## [What to do]
Would you count the lines of the listing that carry the word "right"? Give only the resulting number.

──────── Collected material

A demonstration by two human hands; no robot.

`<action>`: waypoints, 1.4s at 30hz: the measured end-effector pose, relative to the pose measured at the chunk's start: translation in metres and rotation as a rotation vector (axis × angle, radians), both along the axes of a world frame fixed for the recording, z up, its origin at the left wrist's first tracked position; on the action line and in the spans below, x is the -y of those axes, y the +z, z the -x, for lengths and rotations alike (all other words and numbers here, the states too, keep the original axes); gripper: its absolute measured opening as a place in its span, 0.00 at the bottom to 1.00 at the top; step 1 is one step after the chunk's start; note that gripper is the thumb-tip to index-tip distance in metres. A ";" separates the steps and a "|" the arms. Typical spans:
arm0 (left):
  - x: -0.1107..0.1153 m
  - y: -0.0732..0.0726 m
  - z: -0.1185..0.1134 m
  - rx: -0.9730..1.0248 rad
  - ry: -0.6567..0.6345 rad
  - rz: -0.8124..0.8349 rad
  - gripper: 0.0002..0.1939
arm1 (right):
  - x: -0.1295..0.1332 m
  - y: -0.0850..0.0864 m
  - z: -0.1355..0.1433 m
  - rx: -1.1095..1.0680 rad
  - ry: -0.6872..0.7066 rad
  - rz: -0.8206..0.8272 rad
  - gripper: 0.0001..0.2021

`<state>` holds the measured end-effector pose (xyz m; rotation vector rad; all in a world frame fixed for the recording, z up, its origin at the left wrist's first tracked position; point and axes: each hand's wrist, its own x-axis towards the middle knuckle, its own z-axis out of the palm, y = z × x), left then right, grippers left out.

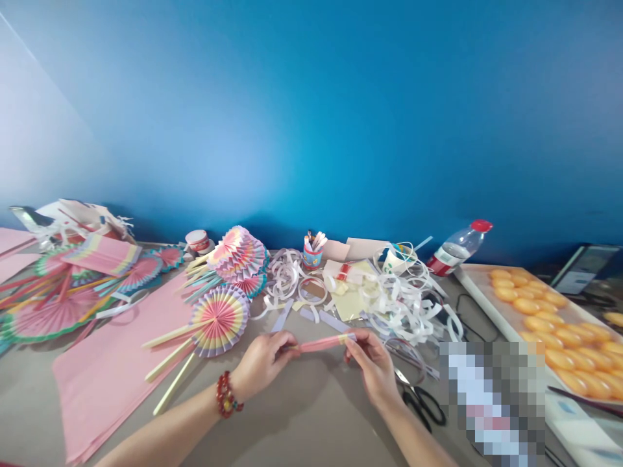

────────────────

## [Response for this exercise]
2